This week heatwave baked the Western US!

This week the punishing heat wave that baked the Western US has intensified fears that the region is heading into another severe wildfire season. Resident and emergency officials still in a state of recovery from last year’s historic blazes. Worsening drought and record high temperatures have parched vast tracts of grasses, timber, and brush, leaving an abundance of potential fuels for the flames to consume. In some places, vegetation has dried out faster than usual after early snowmelt and months with little precipitation. This week the triple-digit heat has only made the problem worst.

According to Lenya N. Quinn-Davidson with the University of California Cooperative Extension, a fire adviser, “We’re going into fire season with fuels that are already much drier than we’d expect at this time of year. Everything is kind of primed.

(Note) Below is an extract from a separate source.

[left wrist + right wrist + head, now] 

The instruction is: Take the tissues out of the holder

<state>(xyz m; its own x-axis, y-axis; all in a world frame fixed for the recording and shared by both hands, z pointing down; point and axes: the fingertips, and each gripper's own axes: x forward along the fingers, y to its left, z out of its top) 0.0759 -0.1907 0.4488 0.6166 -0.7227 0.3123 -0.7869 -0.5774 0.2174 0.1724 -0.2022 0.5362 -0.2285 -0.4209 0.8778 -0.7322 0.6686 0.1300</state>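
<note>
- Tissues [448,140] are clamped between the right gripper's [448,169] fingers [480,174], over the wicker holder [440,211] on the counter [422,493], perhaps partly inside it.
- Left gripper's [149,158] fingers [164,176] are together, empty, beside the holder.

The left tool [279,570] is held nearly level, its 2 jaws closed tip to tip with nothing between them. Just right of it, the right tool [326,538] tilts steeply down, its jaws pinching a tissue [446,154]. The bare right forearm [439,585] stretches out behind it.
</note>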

If we get those ignitions, everything will be ready to burn easily.”

For months preventive work has been underway. Fire crews spent the winter and spring conducting controlled burnings of vegetation to manage the hazards, engaging in public outreach campaigns, and clearing flammable materials. In addition, officials have asked residents to fireproof their businesses and homes, and more communities are participating in the national Firewise program, which aims to reduce wildfire risks.

This week in Arizona, where firefighters were battling a mix of small and large fires, one blaze was so erratic that a heavy air tanker dropped a retardant that had almost no effect on the flames, according to Tiffany Davila, a spokeswoman from the Arizona Department of Forestry and Fire Management. “The fire was just blowing right through the retardant,” she said. “These conditions are just explosive.”

Davila said, already the state has experienced Type 1 fires (more high-intensity blazes) than usual before Arizona’s fire season typically peaks, with two occurring in May. Relief comes in July, the monsoon season, but last year’s monsoon was light. Davila said without more rain, “anything that didn’t burn last year is burning this year.”
In California, wildfires charred a record 4.3 million acres last year. State officials are requesting the residents to take greater personal responsibility for preventing blazes. California officials are desperately trying to avoid what happened last to happen this year.